E o que diferencia conhecimento de sabedoria? Conhecimento é o domínio teórico ou prático de uma ciência ou técnica; sabedoria é o conhecimento adicionado de cultura ampla, entusiasmo e emoção.

Assim sendo, um professor munido apenas de conhecimento repassará corretamente suas informações, porém dificilmente despertará o interesse do aluno. Já um bom professor, apoiado em sua sabedoria, repassará suas informações, recheadas de emoção e de entusiasmo, despertando as mentes e os corações dos alunos. Não deve nem precisa mostrar sapiência, mas precisa transmitir respeito e confiança ao aluno. O bom professor consegue promover uma excelente e rica interação dos três elos da aprendizagem: professor, aluno e ambiente.

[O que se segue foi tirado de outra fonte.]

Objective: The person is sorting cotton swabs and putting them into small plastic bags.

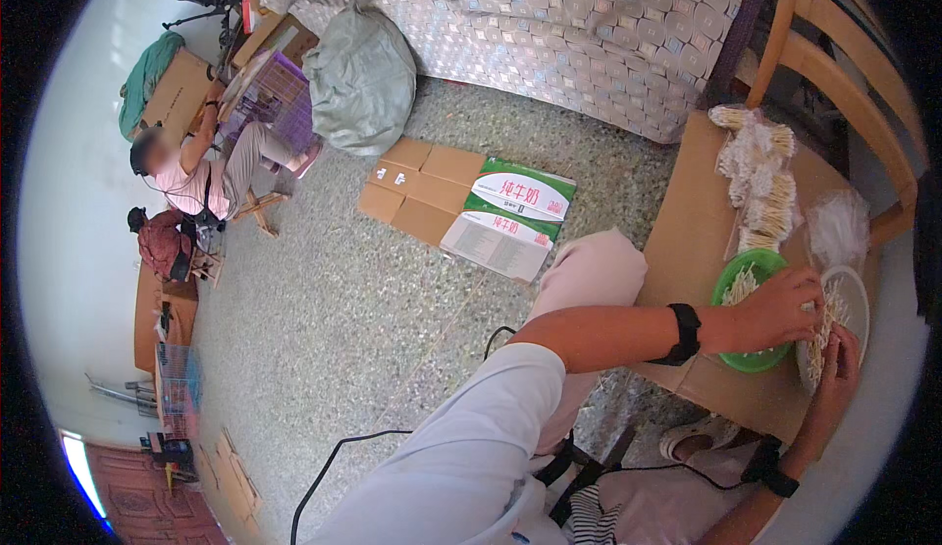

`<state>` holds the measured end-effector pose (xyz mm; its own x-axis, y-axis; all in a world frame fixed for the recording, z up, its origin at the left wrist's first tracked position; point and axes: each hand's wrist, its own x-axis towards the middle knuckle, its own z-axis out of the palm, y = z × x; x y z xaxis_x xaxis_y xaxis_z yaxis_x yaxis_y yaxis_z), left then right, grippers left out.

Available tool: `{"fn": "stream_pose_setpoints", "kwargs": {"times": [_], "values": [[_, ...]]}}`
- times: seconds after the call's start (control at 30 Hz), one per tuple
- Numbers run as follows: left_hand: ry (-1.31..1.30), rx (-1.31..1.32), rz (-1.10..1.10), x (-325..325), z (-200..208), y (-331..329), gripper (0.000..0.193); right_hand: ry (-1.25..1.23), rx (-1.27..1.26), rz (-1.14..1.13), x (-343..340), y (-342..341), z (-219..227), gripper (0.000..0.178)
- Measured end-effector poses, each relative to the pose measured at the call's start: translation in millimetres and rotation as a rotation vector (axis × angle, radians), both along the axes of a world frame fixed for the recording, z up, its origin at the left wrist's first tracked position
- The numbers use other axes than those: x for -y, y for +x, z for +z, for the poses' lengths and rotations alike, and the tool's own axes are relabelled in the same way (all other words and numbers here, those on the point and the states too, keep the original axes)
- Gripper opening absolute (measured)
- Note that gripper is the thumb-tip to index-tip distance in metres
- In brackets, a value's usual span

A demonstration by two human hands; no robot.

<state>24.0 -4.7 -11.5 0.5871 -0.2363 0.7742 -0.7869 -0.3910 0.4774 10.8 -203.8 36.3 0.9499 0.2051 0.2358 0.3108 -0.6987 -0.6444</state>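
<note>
Speckled grey terrazzo floor (324,319) is filling most of the view, running from a pale wall at the far left to a wooden chair (834,64) at the right. At the far left another person (196,167) is sitting low against that wall, beside cardboard and a purple wire crate (275,94). A grey-green sack (361,79) is leaning against a patterned cloth cover (589,25) that is draping down at the far side of the room. On the floor in the middle, flattened brown cardboard (417,192) is lying next to a green and white carton (510,216). A black cable (334,457) is trailing over the floor near the wearer's pale trousers.

To the right, a sheet of brown cardboard (687,211) is serving as the work surface on the chair. Bundles of pale thin sticks (760,172) are lying at its far end, with a clear plastic bag (839,226) just beside them. A green bowl (751,354) holding loose sticks is sitting nearer, touching a white plate (859,300) at its right.

The left hand (780,310), a black band on its wrist, is reaching across the bowl with its fingers curled and closing on sticks at the plate's edge. The right hand (839,373) is coming up from the near side, fingers bent against the sticks on the plate; I cannot tell whether it is actually gripping any.
</note>
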Motion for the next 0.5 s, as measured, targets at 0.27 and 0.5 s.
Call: {"fn": "stream_pose_setpoints", "kwargs": {"times": [0.27,0.5], "values": [[-0.131,-0.307,-0.169,-1,4,-5,0.024,0.334,-0.104,-0.264,-24,-10,7,0.029],[-0.027,-0.308,-0.223,-2,6,-3,0.022,0.103,-0.134,-0.185,-26,-17,15,0.032]]}}
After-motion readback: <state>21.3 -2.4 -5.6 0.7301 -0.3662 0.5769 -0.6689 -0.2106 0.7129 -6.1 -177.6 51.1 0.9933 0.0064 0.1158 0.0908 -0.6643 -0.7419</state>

Mas o despertar de interesse não ocorrerá igual e simultaneamente para todos os alunos, pois cada um tem seu tempo e a interação dele com o professor ocorrerá em momentos diferentes da aula. Assim, quando a atitude do professor se encontrar com o despertar do interesse do aluno, o talento deste desabrochará. Esse é um momento espetacular, pois a sala de aula se transforma em um palco onde os atores – professor e alunos – mostrarão o brilho nos olhos da grandeza humana.

O bom professor, possuidor de sabedoria, é facilmente reconhecido pelos próprios alunos, pois seu talento e o dom de ensinar estão estampados em seu rosto. E como se conhece o talento de um bom professor? Para responder a essa pergunta, gostaria de usar falas de Einstein e Victor Hugo.

Segundo Einstein, um grande professor discorre sobre as teorias mais complexas da forma mais simples. Ou seja, Einstein seria capaz de explicar a teoria da relatividade para uma criança e ela entenderia e se sentiria muito feliz com isso. Já a Victor Hugo é atribuída uma história muito apropriada para nosso tema. Ao se aproximar de dois operários que estavam quebrando pedras, percebeu que um estava cansado e sério, e o outro, também cansado, estava alegre, mas com uma quantidade bem maior de pedras quebradas.

E então perguntou: “O que vocês estão fazendo?” A resposta foi elucidativa. O que estava sério respondeu secamente: “Não está vendo? Estou quebrando pedras”. Já o que estava alegre disse, orgulhoso: “Estou construindo uma catedral”.

Assim também é o bom professor, pois ao explicar de forma simples conteúdos complexos, mostrando os grandes alcances ou objetivos do assunto, ele estará despertando o interesse do aluno, permitindo o desabrochar de seu talento. E ao sentir a chama de seu talento brilhando, tal aluno será capaz de captar cada informação de seu professor e ir “além”. Esse além é o despertar do conhecimento, desenvolvido pelo próprio aluno.